Le son de la pluie génère par association libre d'idée les sonoritées suivantes:

  • Son continu=> longues tenues de notes => tempo extrèmement lent (pulsation à 35) => fragments mélodiques qui s'étirent dans le temps => son du bâton de pluie => nuages de keyclicks
  • Solitude des gouttes de pluies => bruits parasites aux cordes ou aux vents.=> keycliks isolés aux bois.

Par extension, la sonorité de la guitare réunit ces deux aspects depuis le jeu arco jusqu'aux coups d'ongles sur les cordes.

L'association ou la juxtaposition de deux divisions évoque l'union de deux termes différenciés qui contient en puissance leur séparation existentielle et dramatique en même temps que leur union essentielle.

 

 

 

 

 

 

Tenebris Auro. Quelques notes

La pièce commence dans une ambiance que j'ai voulu statique. Bien que mesuré, le temps est en réalité chronométrique. La respiration et son organisation musicale est le point de départ de l'exposition de fragments toujours exposés par couple instrumentaux qui s'harmonisent les uns aux autres dans un jeu commun.

A la limite de la respiration se trouve une pré-articulation, sorte de proto-langage qui donne naissance à l'union des complémentaires en juxtaposant les divisions par deux et trois ou par quatre et cinq. La dimension mélodique prend forme via la clarinette basse tandis que l'ombre d'une ivresse à venir, sorte de prescience d'une épée de Damoclès, plane sur le discours.

Le pur plaisir instrumental prend peu à peu le pouvoir et dérègle le bon déroulement de la musique et du temps. Sur des relais de timbre entre les flûtes et les clarinettes, la contrebasse déroule une brève cadence tandis que la voix développe un jeu totalement hors de propos.

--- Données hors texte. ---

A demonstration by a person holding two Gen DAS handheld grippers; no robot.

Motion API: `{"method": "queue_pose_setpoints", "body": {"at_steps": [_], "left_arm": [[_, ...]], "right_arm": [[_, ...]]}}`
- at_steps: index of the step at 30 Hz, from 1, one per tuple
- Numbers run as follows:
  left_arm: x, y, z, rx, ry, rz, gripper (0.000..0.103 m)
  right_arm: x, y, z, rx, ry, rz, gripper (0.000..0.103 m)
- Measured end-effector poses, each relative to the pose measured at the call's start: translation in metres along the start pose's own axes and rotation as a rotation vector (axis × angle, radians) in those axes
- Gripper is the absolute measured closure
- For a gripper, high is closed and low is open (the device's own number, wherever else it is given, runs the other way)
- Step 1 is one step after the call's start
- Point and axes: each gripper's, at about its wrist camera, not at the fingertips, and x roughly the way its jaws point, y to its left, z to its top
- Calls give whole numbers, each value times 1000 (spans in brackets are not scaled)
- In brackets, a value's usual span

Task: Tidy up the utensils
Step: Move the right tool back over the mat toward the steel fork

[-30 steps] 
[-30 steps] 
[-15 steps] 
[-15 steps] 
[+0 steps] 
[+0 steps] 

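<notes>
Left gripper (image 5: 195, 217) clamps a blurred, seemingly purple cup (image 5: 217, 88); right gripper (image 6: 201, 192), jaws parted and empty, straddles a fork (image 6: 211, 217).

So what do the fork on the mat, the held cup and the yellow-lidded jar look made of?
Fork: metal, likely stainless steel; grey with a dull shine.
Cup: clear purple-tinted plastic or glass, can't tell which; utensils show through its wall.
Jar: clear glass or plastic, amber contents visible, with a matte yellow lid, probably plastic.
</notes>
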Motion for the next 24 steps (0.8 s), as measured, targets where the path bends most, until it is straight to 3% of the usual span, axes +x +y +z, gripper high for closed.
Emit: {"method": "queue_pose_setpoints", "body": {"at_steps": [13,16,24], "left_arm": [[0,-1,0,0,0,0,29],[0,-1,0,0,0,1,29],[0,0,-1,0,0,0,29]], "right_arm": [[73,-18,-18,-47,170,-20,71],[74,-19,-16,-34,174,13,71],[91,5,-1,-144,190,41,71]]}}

L'ivresse monte et va tenir en échec les vaines tentatives de la guitare à ré-organiser le matériau. Un dialogue est tentée entre une note unique et un son de percussion, vain espoir de briser les déterminismes qui sont en jeu. Ce dialogue est voué à finir noyé dans les brumes, englué dans les harmoniques de l'alto, brouillée dans des mensurations titubantes qui ne sont que l'effet d'un déterminisme qu'on aura échoué à vaincre. La voix hoquète, la guitare est totalement déréglé. Inexorablement, le drame survient. Inévitable, tellement prévisible. Tout à la fois craint et désiré. redouté dans ses conséquences et embrassé par jeu. Dans un fortissimo général, les rasgueados de la guitare et les batteries de la clarinette basse, folles toute deux mais à distance scandent la lente chute vers le grave et l’avancé du sommeil. L’atmosphère initiale est pulvérisée. Les rasgueados échouent dans un accord arpégé et la torsion d'une note d'accord. Hors du temps, le drame frappe dans une semi-conscience amusée et embrumée de ce qu'il provoque. Tout s'endort.

Le sommeil s'interrompt douloureusement. Le décompte du temps est perturbé. Il passe tandis qu'on voudrait le faire reculer, il stagne alors qu'on souhaiterait qu'il file. Imperturbable, il continue son œuvre. Les souvenirs des fragments mélodiques apparaissent brouillés, sans joie, ne donnant plus naissance à rien, embrouillés par les keyclicks des vents.

Ils deviennent mimesis que confirme l'usage du bâton de pluie. Parodiant Victor Hugo: ceci rappelle cela.

Et le chant revient. Intelligible pour la première fois, dans l'évidence de l'union de la mélodie et des couleurs instrumentales. Toujours identique et chaque fois renouvelé. La lamentation de Jérémie est soutenue par un ostinato de trois agrégats conjoint.

Tenebris Auro. Quelques notes

Je pourrais aussi dire que c'est un travail sur la progression de l'intensité dans le temps et les suspensions de ce dernier par de longs points d'orgue.